Quick question hopefully. I bought my first house last year and got a 12 month fixed intro rate (principal and interest) paid monthly. After just over 7 months of living in it I moved out and am now renting it out. From the point that it was available for rent it switches to being deductible right? Now, I'm paying 6.49% on the 22nd of each month. On 1 May it became an IP. With payments on 22 May and 22 June, how do I calculate interest?

I've prepaid council rates and water. Can I simply apportion those on a simple time basis?
 
Basically, just apportion it by the number of days. All expenses (interest, council, etc) can be apportioned this way.

Incidentally, are you claiming another PPOR at the moment? If not the 6 year rule might apply.

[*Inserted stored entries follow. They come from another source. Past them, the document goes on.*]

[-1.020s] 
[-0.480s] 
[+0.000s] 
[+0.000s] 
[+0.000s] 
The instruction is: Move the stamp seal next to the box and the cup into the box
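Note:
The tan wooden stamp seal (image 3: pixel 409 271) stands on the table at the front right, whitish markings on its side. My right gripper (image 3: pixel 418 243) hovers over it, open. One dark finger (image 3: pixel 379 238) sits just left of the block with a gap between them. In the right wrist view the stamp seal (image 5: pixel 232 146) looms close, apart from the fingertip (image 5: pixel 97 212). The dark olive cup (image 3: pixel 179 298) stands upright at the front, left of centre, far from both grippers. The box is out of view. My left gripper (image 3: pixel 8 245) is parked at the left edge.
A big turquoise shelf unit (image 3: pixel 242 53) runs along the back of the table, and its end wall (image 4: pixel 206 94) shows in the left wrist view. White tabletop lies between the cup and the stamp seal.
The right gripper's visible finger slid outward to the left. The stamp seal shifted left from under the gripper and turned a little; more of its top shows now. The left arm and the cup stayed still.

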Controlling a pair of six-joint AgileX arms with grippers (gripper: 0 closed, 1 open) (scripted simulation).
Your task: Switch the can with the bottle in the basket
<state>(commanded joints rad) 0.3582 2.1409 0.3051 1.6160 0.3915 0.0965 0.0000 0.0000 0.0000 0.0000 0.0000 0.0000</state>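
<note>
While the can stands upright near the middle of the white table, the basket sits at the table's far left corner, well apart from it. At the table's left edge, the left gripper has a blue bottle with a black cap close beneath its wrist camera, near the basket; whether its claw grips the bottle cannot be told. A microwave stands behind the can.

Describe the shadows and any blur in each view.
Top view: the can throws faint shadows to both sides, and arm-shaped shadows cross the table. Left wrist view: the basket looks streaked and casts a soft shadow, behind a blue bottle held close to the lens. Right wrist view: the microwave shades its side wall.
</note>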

Of course if you don't plan on selling within 6 years it doesn't matter.
Alex
 
Basically, just apportion it by the number of days. All expenses (interest, council, etc) can be apportioned this way.

Incidentally, are you claiming another PPOR at the moment? If not the 6 year rule might apply. Of course if you don't plan on selling within 6 years it doesn't matter.
Alex

This house is my PPOR and I'm renting to maintain it that way because I want to live closer to the city (and I only need a smaller place) and I see this property as having much more medium term potential for capital growth because of its high land component.

The thing I'm tossing up at the moment is whether to declare the t/house I'm about to build as my new PPOR as that gives it CGT free status until its built as long as I move in (at which time my previous property loses PPOR status) but I don't think I"ll bother.
 
Basically, just apportion it by the number of days. All expenses (interest, council, etc) can be apportioned this way.

Just thought I should clarify that the key word is "can" ... you don't have to do this kind of apportioning unless you would benefit in some tangible way.

Cash-basis accounting is much easier - just claim each revenue and payment in the actual period they happen. See : http://en.wikipedia.org/wiki/Accounting_methods

Whichever you choose, you do have to be consistent, and document any changeover thoroughly.

OOPS : I didn't read the post properly, it is the first period as an IP! So yes apportion any carryover expenses, then you can switch to cash-basis accounting.